(Task instructions):
Which of the lines in the data mention the string "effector"? List them all.

Stored records:
-*-

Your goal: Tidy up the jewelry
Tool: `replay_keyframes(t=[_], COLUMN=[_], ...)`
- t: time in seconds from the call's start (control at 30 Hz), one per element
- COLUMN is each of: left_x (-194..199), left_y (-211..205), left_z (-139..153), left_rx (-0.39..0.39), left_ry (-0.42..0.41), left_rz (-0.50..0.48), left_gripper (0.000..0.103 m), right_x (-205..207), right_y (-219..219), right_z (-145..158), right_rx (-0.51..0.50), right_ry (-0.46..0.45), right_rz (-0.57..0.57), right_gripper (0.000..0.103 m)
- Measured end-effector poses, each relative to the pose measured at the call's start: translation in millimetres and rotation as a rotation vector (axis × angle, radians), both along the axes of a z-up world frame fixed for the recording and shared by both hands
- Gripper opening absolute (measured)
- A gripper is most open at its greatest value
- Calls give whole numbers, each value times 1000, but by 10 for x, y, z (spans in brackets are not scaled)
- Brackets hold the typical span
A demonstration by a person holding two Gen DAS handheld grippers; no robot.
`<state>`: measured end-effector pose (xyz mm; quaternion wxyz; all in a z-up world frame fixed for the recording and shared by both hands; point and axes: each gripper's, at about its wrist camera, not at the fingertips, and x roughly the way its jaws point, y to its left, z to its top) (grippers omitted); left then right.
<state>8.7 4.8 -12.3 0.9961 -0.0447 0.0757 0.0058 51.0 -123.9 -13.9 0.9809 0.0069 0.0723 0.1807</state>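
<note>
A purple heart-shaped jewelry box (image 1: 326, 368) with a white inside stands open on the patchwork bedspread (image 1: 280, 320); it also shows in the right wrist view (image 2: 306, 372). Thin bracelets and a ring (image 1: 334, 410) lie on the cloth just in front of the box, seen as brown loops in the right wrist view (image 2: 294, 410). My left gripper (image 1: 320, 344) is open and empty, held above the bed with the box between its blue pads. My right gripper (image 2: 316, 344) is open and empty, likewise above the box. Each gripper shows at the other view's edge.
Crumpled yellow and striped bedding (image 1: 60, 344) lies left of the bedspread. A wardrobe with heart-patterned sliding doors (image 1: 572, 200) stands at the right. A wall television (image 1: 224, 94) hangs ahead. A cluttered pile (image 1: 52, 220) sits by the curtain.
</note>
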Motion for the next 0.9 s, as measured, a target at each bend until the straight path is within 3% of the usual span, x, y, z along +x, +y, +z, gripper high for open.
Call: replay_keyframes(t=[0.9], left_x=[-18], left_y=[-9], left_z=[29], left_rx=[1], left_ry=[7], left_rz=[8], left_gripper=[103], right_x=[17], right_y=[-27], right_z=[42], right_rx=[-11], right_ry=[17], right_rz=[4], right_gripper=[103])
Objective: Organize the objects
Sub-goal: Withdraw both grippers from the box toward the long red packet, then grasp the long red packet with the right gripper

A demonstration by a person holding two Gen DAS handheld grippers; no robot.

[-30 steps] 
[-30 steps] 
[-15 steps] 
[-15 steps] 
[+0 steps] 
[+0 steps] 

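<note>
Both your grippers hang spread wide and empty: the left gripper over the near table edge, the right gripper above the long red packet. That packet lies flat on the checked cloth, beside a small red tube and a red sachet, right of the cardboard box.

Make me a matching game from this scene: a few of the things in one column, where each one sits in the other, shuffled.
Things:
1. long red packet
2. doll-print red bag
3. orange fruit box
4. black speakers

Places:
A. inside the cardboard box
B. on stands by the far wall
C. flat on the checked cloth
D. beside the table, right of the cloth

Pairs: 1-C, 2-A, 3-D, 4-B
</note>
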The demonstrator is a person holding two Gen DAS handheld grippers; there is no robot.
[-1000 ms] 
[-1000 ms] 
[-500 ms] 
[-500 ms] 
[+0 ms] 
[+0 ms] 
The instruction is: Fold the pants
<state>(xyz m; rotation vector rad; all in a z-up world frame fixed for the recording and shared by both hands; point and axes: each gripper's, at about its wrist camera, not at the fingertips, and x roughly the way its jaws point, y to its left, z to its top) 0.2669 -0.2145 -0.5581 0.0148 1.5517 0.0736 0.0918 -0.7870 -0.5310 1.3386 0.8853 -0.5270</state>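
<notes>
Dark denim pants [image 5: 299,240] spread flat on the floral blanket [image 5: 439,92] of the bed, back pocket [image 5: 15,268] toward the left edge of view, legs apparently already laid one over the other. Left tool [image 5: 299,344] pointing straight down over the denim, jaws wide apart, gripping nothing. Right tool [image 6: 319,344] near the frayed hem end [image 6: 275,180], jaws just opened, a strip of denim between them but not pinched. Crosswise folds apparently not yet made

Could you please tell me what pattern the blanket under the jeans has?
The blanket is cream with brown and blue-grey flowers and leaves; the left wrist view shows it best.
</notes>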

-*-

(Task result):
- Measured end-effector poses, each relative to the pose measured at the call's start: translation in millimetres and rotation as a rotation vector (axis × angle, radians), both along the axes of a z-up world frame fixed for the recording and shared by both hands
`<state>`: measured end-effector pose (xyz mm; quaternion wxyz; all in a z-up world frame fixed for the recording and shared by both hands; point and axes: each gripper's, at about its wrist camera, not at the fingertips, and x roughly the way its jaws point, y to its left, z to its top) (grippers omitted); left then right.

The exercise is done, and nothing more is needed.